=== Begin Enclosure ===

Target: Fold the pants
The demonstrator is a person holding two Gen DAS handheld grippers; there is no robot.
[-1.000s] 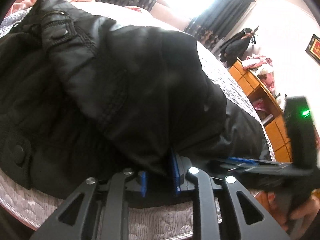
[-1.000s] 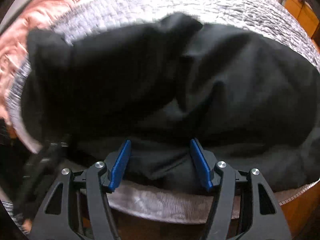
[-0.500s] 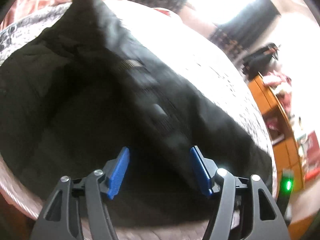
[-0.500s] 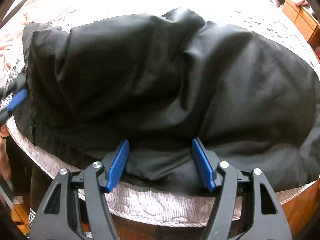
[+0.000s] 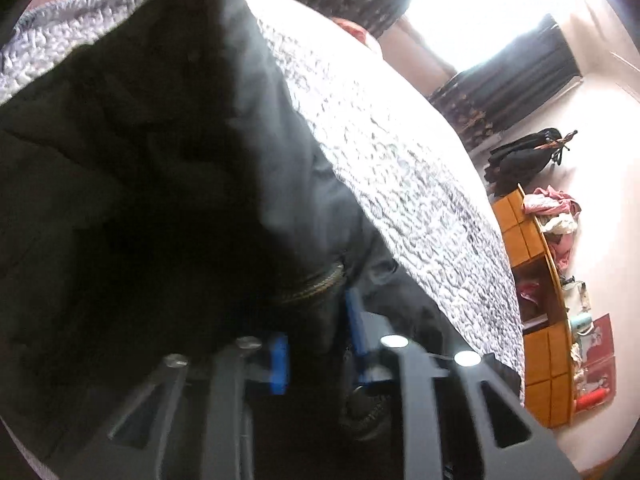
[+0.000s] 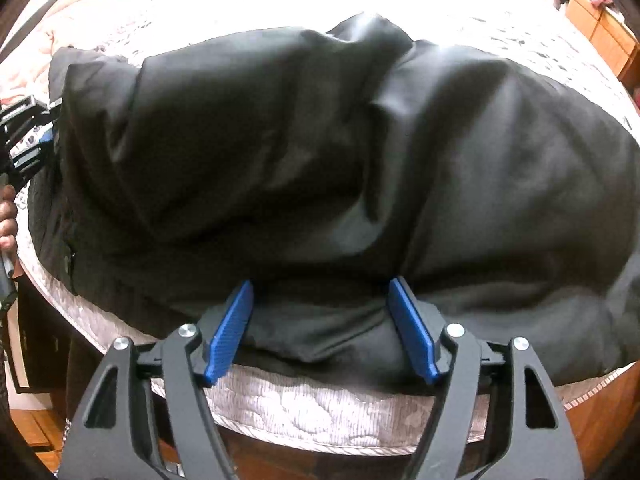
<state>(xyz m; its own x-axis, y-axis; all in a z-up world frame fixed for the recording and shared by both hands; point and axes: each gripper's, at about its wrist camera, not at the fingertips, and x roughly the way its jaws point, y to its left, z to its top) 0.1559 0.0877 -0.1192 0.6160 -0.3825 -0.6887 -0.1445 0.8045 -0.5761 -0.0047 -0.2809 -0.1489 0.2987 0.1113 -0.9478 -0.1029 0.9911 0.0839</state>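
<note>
Black pants point(image 6: 320, 140) lie bunched and folded over on the grey quilted bed point(image 6: 300, 412). My right gripper point(image 6: 320, 284) stands at the near bed edge. Its jaws are opening wide, with a loose fold of the pants between the blue pads point(image 6: 228, 332). In the left wrist view the pants point(image 5: 160, 160) fill the left half. My left gripper point(image 5: 316, 320) is closing, its pads pinching the black fabric just below the zipper point(image 5: 316, 280). In the right wrist view the left gripper point(image 6: 36, 140) shows at the pants' left end, held by a hand point(image 6: 8, 216).
A pink blanket point(image 6: 80, 8) lies at the far left of the bed. Beyond the bed stand an orange wooden shelf unit point(image 5: 536, 320) with heaped clothes, a black bag point(image 5: 520, 156) on the wall, and dark curtains point(image 5: 520, 60) by a bright window. The wooden bed frame point(image 6: 600, 408) shows below.
My left gripper let go, swung along the pants with its jaws wide, then closed on fabric by the zipper. The folded pants settled flat. My right gripper stayed put, its jaws slightly wider.
</note>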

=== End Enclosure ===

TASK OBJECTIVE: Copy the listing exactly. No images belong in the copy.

OUTPUT FOR THIS TASK:
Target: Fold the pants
The demonstrator is a person holding two Gen DAS handheld grippers; there is no robot.
[-1.000s] 
[-1.000s] 
[-0.500s] 
[-0.500s] 
[+0.000s] 
[+0.000s] 
<state>(xyz m; its own x-axis, y-axis; all in a z-up world frame fixed for the recording and shared by both hands; point and axes: each gripper's, at about its wrist camera, not at the fingertips, and x roughly the way its jaws point, y to its left, z to its top) 0.1559 0.0877 -0.1192 0.6160 -0.3825 -0.6887 -0.1445 0.8045 -0.5761 -0.0047 -0.2809 -0.1489 0.2987 0.1113 -0.9478 -0.1029 0.9911 0.0839</state>
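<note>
Black pants point(image 6: 320, 140) lie bunched and folded over on the grey quilted bed point(image 6: 300, 412). My right gripper point(image 6: 320, 284) stands at the near bed edge. Its jaws are opening wide, with a loose fold of the pants between the blue pads point(image 6: 228, 332). In the left wrist view the pants point(image 5: 160, 160) fill the left half. My left gripper point(image 5: 316, 320) is closing, its pads pinching the black fabric just below the zipper point(image 5: 316, 280). In the right wrist view the left gripper point(image 6: 36, 140) shows at the pants' left end, held by a hand point(image 6: 8, 216).
A pink blanket point(image 6: 80, 8) lies at the far left of the bed. Beyond the bed stand an orange wooden shelf unit point(image 5: 536, 320) with heaped clothes, a black bag point(image 5: 520, 156) on the wall, and dark curtains point(image 5: 520, 60) by a bright window. The wooden bed frame point(image 6: 600, 408) shows below.
My left gripper let go, swung along the pants with its jaws wide, then closed on fabric by the zipper. The folded pants settled flat. My right gripper stayed put, its jaws slightly wider.
</note>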

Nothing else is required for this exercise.